[Start of Attachment]
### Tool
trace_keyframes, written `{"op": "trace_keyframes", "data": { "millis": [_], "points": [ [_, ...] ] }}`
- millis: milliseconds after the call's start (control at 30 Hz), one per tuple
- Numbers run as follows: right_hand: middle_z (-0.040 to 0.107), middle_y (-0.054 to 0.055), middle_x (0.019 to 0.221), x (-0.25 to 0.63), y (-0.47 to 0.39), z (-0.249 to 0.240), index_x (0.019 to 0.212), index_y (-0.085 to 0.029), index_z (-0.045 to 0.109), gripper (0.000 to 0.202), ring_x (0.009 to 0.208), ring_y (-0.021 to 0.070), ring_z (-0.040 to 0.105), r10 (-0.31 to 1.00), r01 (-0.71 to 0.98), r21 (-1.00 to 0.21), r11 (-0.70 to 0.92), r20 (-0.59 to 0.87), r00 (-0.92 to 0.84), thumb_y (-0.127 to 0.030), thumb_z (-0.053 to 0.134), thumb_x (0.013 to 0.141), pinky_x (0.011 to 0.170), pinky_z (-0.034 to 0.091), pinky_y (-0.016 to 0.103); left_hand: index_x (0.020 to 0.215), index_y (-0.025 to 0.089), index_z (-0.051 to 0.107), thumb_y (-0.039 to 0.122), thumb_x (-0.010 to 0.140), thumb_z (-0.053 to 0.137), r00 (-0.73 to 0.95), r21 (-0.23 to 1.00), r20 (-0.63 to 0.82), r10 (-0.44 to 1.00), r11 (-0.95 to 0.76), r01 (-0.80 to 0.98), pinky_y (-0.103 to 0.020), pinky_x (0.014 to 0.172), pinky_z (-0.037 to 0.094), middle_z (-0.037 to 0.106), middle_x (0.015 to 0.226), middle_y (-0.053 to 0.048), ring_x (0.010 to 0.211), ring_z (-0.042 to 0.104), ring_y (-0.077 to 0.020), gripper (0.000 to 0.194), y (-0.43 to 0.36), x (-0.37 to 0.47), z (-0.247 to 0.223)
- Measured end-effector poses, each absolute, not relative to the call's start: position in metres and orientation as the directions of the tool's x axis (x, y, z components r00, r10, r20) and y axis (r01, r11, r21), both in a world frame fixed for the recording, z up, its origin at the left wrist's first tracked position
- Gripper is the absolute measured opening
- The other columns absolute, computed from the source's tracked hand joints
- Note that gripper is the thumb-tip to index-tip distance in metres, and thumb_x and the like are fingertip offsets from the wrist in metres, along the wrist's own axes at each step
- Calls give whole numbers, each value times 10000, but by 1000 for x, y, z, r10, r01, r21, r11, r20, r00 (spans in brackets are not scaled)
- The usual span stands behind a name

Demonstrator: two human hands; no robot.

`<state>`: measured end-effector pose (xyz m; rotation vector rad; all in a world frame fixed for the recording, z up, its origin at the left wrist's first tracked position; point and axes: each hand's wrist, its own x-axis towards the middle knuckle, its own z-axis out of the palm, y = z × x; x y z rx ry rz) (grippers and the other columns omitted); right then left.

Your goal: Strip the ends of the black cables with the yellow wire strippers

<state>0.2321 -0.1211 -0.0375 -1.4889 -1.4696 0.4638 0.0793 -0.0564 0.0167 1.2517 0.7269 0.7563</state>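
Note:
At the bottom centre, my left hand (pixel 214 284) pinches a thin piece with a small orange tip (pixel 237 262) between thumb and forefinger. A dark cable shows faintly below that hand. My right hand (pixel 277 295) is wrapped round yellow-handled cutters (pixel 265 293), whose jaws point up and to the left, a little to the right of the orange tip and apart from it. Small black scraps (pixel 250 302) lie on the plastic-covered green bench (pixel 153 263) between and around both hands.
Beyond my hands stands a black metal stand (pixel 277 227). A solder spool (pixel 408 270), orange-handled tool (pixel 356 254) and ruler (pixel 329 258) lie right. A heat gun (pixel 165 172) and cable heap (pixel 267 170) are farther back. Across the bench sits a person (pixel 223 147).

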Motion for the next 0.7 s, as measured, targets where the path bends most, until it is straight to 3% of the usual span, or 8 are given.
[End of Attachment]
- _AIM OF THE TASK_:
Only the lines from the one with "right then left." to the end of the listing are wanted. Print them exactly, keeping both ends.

- _REPLY TO THE TASK_:
`<state>`: measured end-effector pose (xyz m; rotation vector rad; all in a world frame fixed for the recording, z up, its origin at the left wrist's first tracked position; point and axes: each hand's wrist, its own x-axis towards the middle knuckle, its own z-axis out of the palm, y = z × x; x y z rx ry rz) (grippers and the other columns omitted); right then left.

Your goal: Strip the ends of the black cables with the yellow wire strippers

<state>0.2321 -0.1211 -0.0375 -1.4889 -1.4696 0.4638 0.0793 -0.0564 0.0167 1.2517 0.7269 0.7563</state>
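Note:
At the bottom centre, my left hand (pixel 214 284) pinches a thin piece with a small orange tip (pixel 237 262) between thumb and forefinger. A dark cable shows faintly below that hand. My right hand (pixel 277 295) is wrapped round yellow-handled cutters (pixel 265 293), whose jaws point up and to the left, a little to the right of the orange tip and apart from it. Small black scraps (pixel 250 302) lie on the plastic-covered green bench (pixel 153 263) between and around both hands.
Beyond my hands stands a black metal stand (pixel 277 227). A solder spool (pixel 408 270), orange-handled tool (pixel 356 254) and ruler (pixel 329 258) lie right. A heat gun (pixel 165 172) and cable heap (pixel 267 170) are farther back. Across the bench sits a person (pixel 223 147).
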
Motion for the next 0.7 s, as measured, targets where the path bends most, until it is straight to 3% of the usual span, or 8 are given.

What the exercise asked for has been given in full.